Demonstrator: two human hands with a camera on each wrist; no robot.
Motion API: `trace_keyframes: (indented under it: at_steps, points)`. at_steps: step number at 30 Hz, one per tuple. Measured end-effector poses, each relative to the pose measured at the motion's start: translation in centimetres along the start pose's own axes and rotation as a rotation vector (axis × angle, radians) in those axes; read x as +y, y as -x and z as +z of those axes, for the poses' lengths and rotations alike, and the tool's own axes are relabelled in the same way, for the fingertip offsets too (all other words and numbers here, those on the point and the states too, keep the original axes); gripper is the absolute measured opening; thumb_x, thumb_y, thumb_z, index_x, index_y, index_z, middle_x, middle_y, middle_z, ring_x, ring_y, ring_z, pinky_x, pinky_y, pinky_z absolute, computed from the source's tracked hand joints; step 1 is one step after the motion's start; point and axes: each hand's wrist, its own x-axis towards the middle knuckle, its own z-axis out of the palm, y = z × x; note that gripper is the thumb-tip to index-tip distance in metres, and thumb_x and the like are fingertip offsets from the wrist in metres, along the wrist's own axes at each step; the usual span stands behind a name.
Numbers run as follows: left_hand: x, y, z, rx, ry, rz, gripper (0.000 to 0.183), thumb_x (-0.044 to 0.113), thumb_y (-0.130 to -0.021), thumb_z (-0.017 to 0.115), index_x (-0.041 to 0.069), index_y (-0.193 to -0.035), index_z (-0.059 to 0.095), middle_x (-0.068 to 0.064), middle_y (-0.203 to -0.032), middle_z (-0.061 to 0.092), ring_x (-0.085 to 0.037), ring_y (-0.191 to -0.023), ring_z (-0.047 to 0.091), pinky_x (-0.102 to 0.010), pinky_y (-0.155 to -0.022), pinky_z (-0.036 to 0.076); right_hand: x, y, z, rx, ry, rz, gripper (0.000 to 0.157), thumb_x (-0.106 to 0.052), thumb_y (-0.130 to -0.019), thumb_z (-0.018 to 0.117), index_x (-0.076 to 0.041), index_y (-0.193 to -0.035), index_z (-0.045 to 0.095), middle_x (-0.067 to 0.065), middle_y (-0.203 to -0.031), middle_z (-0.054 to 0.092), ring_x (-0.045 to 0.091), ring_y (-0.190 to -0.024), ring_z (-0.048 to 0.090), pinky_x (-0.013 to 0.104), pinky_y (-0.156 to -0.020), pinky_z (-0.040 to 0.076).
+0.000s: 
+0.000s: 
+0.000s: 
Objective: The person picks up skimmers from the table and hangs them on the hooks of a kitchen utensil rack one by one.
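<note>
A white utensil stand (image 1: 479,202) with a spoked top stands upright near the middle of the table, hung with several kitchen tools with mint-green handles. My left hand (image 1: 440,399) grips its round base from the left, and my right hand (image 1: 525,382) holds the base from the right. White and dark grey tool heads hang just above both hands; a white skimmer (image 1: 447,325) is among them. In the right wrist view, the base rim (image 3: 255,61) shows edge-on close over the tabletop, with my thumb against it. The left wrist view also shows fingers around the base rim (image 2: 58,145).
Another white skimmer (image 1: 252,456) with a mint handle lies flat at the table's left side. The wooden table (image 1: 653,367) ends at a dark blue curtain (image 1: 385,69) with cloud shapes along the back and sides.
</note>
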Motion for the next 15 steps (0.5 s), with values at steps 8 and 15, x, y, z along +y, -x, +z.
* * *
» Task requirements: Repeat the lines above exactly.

» Exercise answer:
Demonstrator: two human hands with a camera on each wrist; no robot.
Motion API: `trace_keyframes: (indented under it: at_steps, points)`. at_steps: step number at 30 Hz, one per tuple. Measured end-effector poses, each relative to the pose measured at the motion's start: translation in centimetres along the start pose's own axes and rotation as a rotation vector (axis × angle, radians) in those axes; read x as +y, y as -x and z as +z of those axes, for the poses' lengths and rotations alike, and the tool's own axes are relabelled in the same way, for the fingertip offsets too (all other words and numbers here, those on the point and the states too, keep the original axes); gripper is the absolute measured opening; thumb_x, thumb_y, thumb_z, index_x, index_y, index_z, middle_x, middle_y, middle_z, ring_x, ring_y, ring_z, pinky_x, pinky_y, pinky_z absolute, computed from the source's tracked hand joints; step 1 is one step after the motion's start; point and axes: each hand's wrist, its own x-axis towards the middle knuckle, its own z-axis out of the palm, y = z × x; note that gripper is the thumb-tip to index-tip distance in metres, and thumb_x and the like are fingertip offsets from the wrist in metres, along the wrist's own axes at each step; the usual span stands behind a name.
Numbers run as follows: left_hand: x, y, z, rx, ry, rz, gripper (0.000 to 0.183), thumb_x (-0.044 to 0.113), thumb_y (-0.130 to -0.021), thumb_z (-0.017 to 0.115), index_x (-0.041 to 0.069), index_y (-0.193 to -0.035), index_z (-0.059 to 0.095), middle_x (-0.068 to 0.064), middle_y (-0.203 to -0.032), middle_z (-0.061 to 0.092), ring_x (-0.085 to 0.037), ring_y (-0.191 to -0.023), ring_z (-0.047 to 0.091), pinky_x (-0.102 to 0.010), pinky_y (-0.155 to -0.022), pinky_z (-0.036 to 0.076); right_hand: x, y, z, rx, ry, rz, gripper (0.000 to 0.157), thumb_x (-0.106 to 0.052), thumb_y (-0.130 to -0.019), thumb_z (-0.018 to 0.117), index_x (-0.076 to 0.041), index_y (-0.193 to -0.035), index_z (-0.045 to 0.095), middle_x (-0.067 to 0.065), middle_y (-0.203 to -0.031), middle_z (-0.054 to 0.092), ring_x (-0.045 to 0.091), ring_y (-0.190 to -0.024), ring_z (-0.048 to 0.090), pinky_x (-0.013 to 0.104), pinky_y (-0.156 to -0.020), pinky_z (-0.040 to 0.076).
+0.000s: 
+0.000s: 
+0.000s: 
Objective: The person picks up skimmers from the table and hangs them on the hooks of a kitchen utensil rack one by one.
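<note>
A white utensil stand (image 1: 479,202) with a spoked top stands upright near the middle of the table, hung with several kitchen tools with mint-green handles. My left hand (image 1: 440,399) grips its round base from the left, and my right hand (image 1: 525,382) holds the base from the right. White and dark grey tool heads hang just above both hands; a white skimmer (image 1: 447,325) is among them. In the right wrist view, the base rim (image 3: 255,61) shows edge-on close over the tabletop, with my thumb against it. The left wrist view also shows fingers around the base rim (image 2: 58,145).
Another white skimmer (image 1: 252,456) with a mint handle lies flat at the table's left side. The wooden table (image 1: 653,367) ends at a dark blue curtain (image 1: 385,69) with cloud shapes along the back and sides.
</note>
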Motion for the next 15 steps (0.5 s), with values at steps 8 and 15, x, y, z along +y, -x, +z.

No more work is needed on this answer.